Each line from the beginning of the data below through the line containing "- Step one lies" should be repeated exactly, please.

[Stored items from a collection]
========================

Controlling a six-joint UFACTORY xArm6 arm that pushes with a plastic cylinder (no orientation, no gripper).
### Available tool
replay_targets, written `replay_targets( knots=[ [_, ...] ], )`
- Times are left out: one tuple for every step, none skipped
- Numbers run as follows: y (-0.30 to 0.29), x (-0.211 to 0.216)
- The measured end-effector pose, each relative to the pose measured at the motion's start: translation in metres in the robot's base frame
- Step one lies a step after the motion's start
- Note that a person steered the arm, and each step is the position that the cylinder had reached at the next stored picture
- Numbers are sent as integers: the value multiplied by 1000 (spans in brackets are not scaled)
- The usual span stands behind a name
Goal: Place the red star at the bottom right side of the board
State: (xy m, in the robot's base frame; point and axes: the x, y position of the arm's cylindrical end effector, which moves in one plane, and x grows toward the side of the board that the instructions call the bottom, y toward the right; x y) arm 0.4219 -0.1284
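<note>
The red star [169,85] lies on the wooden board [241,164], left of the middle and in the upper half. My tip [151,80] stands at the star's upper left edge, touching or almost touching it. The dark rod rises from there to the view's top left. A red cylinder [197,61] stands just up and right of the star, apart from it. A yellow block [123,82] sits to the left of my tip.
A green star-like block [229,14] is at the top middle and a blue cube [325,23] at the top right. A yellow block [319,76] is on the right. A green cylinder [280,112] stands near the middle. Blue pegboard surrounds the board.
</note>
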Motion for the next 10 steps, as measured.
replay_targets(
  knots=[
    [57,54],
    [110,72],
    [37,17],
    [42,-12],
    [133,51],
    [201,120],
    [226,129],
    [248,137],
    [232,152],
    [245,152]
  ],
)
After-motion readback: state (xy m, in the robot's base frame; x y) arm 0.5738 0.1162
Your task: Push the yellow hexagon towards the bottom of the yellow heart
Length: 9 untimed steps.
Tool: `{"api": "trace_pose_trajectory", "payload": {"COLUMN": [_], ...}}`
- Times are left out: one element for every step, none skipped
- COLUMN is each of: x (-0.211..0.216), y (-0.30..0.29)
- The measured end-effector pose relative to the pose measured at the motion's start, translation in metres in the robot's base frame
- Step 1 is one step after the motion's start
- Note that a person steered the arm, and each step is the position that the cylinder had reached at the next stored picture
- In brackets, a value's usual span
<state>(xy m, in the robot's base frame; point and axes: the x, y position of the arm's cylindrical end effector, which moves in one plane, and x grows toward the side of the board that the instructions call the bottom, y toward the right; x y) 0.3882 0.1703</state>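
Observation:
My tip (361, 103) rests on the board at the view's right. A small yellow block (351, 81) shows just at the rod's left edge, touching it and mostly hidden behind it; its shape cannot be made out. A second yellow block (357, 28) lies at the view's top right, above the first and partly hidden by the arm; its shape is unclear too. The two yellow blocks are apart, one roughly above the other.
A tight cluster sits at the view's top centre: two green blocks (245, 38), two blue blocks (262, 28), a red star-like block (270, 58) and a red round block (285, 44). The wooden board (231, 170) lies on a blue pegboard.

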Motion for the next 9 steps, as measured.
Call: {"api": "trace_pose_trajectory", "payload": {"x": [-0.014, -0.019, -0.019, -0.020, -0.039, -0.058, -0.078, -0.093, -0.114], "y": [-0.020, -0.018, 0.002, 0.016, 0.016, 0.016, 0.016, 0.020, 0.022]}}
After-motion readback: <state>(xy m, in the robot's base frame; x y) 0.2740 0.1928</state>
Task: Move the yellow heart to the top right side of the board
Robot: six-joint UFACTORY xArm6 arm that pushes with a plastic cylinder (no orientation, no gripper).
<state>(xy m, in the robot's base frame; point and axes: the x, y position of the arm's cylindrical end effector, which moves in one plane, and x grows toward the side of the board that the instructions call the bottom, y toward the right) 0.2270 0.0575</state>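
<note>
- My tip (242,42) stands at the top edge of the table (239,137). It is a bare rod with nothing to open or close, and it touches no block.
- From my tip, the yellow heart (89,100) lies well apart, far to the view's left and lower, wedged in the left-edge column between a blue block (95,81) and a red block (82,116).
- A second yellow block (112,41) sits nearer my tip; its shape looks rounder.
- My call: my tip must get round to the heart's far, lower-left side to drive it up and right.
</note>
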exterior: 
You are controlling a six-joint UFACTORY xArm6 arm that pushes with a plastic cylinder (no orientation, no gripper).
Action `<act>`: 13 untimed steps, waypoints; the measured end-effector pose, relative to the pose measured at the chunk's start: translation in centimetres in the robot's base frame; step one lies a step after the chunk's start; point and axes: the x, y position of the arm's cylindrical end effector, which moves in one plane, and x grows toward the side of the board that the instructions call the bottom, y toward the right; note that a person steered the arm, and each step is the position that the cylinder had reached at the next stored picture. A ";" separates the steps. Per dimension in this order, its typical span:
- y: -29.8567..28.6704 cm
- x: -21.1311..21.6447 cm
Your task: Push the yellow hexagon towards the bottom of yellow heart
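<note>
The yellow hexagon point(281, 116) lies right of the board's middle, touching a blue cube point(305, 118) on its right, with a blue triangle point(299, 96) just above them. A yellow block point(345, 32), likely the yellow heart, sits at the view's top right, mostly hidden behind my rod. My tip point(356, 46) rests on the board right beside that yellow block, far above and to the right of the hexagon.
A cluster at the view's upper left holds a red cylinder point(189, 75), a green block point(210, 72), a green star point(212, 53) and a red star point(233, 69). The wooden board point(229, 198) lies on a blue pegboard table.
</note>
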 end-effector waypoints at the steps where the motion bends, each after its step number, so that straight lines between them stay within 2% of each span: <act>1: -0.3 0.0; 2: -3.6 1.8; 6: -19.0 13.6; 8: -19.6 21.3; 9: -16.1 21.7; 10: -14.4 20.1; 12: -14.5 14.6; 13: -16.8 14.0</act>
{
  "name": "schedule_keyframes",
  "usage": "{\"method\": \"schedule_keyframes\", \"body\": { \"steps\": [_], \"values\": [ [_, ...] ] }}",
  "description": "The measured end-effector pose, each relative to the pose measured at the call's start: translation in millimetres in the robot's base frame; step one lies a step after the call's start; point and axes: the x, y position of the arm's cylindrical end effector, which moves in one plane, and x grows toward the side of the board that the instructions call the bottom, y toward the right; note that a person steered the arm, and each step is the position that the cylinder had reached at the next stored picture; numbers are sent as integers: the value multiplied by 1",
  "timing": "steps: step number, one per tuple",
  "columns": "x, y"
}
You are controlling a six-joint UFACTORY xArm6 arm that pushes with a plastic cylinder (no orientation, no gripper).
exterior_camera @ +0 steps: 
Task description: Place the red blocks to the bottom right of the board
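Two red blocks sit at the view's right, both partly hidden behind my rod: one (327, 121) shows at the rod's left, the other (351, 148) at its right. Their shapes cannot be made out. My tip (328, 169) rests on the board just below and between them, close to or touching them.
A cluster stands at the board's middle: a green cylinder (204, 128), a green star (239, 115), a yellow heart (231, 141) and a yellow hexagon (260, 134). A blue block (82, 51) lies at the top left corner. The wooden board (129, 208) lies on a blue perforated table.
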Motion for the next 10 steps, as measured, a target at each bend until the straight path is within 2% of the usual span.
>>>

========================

__WRITTEN SOLUTION__.
Controlling a six-joint UFACTORY xArm6 arm that pushes with a plastic cylinder (no orientation, no gripper).
### Available tool
replay_targets, written `replay_targets( knots=[ [_, ...] ], )`
- Times are left out: one tuple for every step, none skipped
- Numbers run as follows: y (-0.30 to 0.29), x (-0.211 to 0.216)
- The measured end-effector pose, each relative to the pose measured at the motion's start: translation in metres in the robot's base frame
- Step one lies a step after the motion's start

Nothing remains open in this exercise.